Medina pediu levantamento de outros casos como o da indemnização da TAP em empresas públicas

ECO - Parceiro CNN Portugal , Joana Abrantes Gomes
6 jan, 19:21
Fernando Medina na Comissão de Orçamento e Finanças (José Sena Goulão/Lusa)

Para o ministro das Finanças, o caso da indemnização da TAP é "desajustado". Medina defendeu a criação de um quadro legislativo próprio para empresas públicas que atuam em setores de concorrência

O ministro das Finanças pediu para se fazer um levantamento de processos passados relativamente à aplicação do estatuto do gestor público, de forma a perceber se houve casos idênticos, noutras empresas detidas pelo Estado, aos da indemnização de 500 mil euros que Alexandra Reis recebeu do acordo para terminar funções na TAP.

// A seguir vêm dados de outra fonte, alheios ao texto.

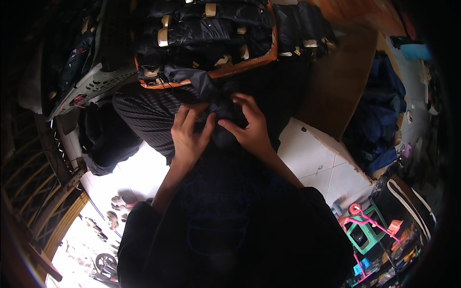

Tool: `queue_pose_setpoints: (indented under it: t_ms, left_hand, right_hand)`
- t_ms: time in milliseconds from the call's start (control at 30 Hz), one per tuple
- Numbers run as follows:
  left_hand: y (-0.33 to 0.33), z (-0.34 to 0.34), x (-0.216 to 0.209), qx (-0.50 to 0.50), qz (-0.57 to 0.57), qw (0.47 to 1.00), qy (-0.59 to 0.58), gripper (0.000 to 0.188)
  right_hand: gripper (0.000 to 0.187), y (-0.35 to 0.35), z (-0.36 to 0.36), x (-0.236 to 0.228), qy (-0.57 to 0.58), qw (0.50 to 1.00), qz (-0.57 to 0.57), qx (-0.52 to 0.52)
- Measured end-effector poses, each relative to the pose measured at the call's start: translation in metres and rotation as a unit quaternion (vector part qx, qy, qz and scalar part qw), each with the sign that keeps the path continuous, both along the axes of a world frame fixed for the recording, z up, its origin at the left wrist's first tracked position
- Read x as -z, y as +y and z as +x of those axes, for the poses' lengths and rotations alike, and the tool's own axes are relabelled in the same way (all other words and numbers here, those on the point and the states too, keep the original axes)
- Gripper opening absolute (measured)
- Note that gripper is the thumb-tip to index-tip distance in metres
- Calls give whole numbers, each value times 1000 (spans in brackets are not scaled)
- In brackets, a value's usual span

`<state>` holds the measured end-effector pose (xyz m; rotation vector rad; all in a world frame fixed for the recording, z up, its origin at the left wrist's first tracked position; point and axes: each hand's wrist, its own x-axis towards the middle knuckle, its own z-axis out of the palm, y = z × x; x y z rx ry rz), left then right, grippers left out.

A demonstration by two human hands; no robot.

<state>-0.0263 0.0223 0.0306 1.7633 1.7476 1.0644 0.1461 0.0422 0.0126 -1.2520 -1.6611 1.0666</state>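
Note:
My left hand point(189, 133) and my right hand point(250, 127) work close together above my lap. Both have bent fingers and pinch a piece of black cloth point(223, 106) between them; its exact kind is lost in the dark. A dark flap of fabric point(202, 80) rises from it toward the orange-rimmed container point(230, 69) just beyond. Inside that container lie rows of folded black bundles point(206, 31), several with tan bands or tabs. My left leg shows in striped dark trousers point(146, 113).
More black bundles point(305, 29) lie right of the container. A grey perforated basket point(96, 84) leans at the left, near a black cloth heap point(108, 139). At the right stands a cardboard box point(343, 81) with blue cloth point(382, 113). A green stool point(367, 230) stands lower right.

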Motion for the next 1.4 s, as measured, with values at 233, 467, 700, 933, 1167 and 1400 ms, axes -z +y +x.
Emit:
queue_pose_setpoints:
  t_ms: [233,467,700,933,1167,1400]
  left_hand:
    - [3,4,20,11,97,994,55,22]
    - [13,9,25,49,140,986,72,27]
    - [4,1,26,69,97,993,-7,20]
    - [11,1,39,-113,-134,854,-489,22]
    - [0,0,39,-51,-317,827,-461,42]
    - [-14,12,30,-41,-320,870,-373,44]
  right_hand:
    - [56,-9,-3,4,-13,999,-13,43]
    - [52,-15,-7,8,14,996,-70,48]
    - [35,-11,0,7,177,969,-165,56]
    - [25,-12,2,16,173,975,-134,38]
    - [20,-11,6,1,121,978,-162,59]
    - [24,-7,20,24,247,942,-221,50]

“Os casos de exceção relativamente à aplicação do estatuto do gestor público são muitíssimo reduzidos, do ponto de vista do universo empresarial, e dei indicação de se proceder a um levantamento relativamente a processos passados à utilização dos tipos de mecanismos em outras empresas“, revelou Fernando Medina.

O governante, que falava numa audição parlamentar na Comissão de Orçamento e Finanças, a propósito do caso que envolve a TAP e Alexandra Reis – depois de o PSD ter apresentado um requerimento potestativo –, respondia ao deputado comunista Bruno Dias, que questionou “quantas mais Alexandras Reis poderão andar aí na sua tutela financeira?”.

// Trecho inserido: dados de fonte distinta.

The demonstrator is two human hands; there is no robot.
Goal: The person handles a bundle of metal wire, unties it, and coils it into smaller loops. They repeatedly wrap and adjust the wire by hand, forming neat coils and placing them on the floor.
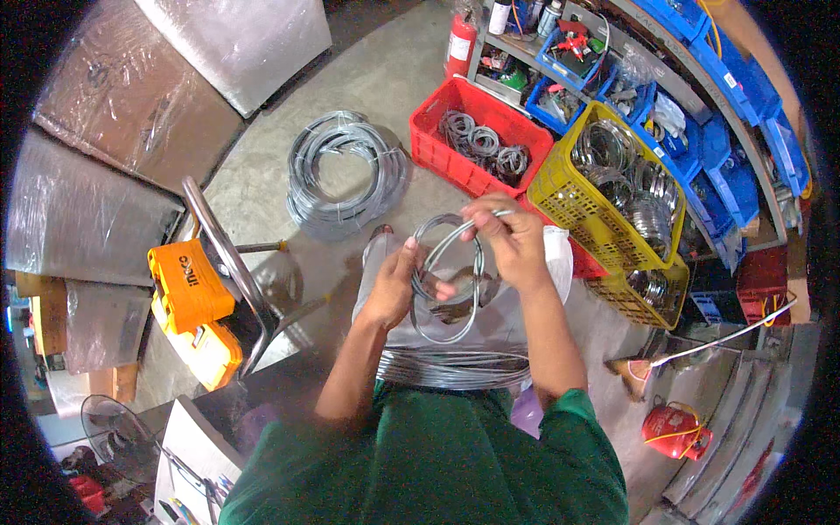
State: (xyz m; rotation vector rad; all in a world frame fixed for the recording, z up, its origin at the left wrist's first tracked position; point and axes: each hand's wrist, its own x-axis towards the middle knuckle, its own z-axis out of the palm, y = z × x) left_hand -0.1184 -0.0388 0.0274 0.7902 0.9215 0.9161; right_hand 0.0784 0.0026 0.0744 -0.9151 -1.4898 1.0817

Concordando com Bruno Dias, de que não se podem importar “práticas como algumas que vimos no setor privado” e que são “manifestamente desajustadas no contexto em que vivemos, mais ainda sendo numa empresa detida pelo Estado”, Fernando Medina defendeu a criação de um quadro legislativo próprio para empresas públicas que atuam em setores de concorrência, como é o caso da transportadora aérea.

“O que teremos que ter não é um estatuto do gestor público, que depois, de certa forma a la carte, vai-se aplicando ou não a estas empresas sujeitas à concorrência internacional, mas (…) possivelmente precisam de um quadro legislativo próprio”, sustentou.

O ministro reforçou a ideia, dizendo que “por uma questão absoluta de transparência e de acompanhamento”, as empresas “que estão a funcionar em regime aberto concorrencial e que são propriedade do Estado devem ter um quadro relativamente ao funcionamento e à governance de toda a sua atuação que seja próprio, bem identificado, com regras bem claras, precisamente para retirar margens de ambiguidade”.